[Work item]: Extract, unchanged, every line from the top of the material below through the line with "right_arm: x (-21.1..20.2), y", and no more.

[Information provided]:

┌──

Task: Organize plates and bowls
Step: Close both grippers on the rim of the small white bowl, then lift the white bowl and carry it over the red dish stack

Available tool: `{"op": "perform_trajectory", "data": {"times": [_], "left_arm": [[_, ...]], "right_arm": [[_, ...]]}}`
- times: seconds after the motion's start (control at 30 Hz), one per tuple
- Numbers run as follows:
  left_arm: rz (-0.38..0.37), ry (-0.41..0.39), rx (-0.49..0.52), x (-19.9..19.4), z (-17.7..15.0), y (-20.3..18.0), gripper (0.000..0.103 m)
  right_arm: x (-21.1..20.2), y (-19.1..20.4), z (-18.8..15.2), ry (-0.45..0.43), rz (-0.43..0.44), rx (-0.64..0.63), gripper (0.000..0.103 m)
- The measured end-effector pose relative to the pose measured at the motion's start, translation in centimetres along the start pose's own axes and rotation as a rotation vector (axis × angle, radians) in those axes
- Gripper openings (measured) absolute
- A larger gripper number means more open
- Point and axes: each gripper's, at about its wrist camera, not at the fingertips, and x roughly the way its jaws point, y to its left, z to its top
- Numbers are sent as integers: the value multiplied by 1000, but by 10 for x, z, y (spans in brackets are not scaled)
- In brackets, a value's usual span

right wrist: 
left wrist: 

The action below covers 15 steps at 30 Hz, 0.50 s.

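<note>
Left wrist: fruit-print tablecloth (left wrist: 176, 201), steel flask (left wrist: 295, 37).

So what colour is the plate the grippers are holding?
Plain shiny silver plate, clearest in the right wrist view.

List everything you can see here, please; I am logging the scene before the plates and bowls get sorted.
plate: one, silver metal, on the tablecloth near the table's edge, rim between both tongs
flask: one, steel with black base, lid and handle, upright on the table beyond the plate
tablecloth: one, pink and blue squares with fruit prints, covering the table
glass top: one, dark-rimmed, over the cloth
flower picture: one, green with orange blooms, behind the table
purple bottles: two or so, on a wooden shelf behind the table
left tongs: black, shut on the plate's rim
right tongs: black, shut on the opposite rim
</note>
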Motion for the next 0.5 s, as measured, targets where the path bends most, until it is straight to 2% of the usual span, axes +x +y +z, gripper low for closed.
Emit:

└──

[Response to the exercise]:
Task: Organize plates and bowls
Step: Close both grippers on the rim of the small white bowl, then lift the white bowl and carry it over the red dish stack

Available tool: `{"op": "perform_trajectory", "data": {"times": [_], "left_arm": [[_, ...]], "right_arm": [[_, ...]]}}`
- times: seconds after the motion's start (control at 30 Hz), one per tuple
- Numbers run as follows:
  left_arm: rz (-0.38..0.37), ry (-0.41..0.39), rx (-0.49..0.52), x (-19.9..19.4), z (-17.7..15.0), y (-20.3..18.0), gripper (0.000..0.103 m)
  right_arm: x (-21.1..20.2), y (-19.1..20.4), z (-18.8..15.2), ry (-0.45..0.43), rz (-0.43..0.44), rx (-0.64..0.63), gripper (0.000..0.103 m)

Nothing further is needed for this answer.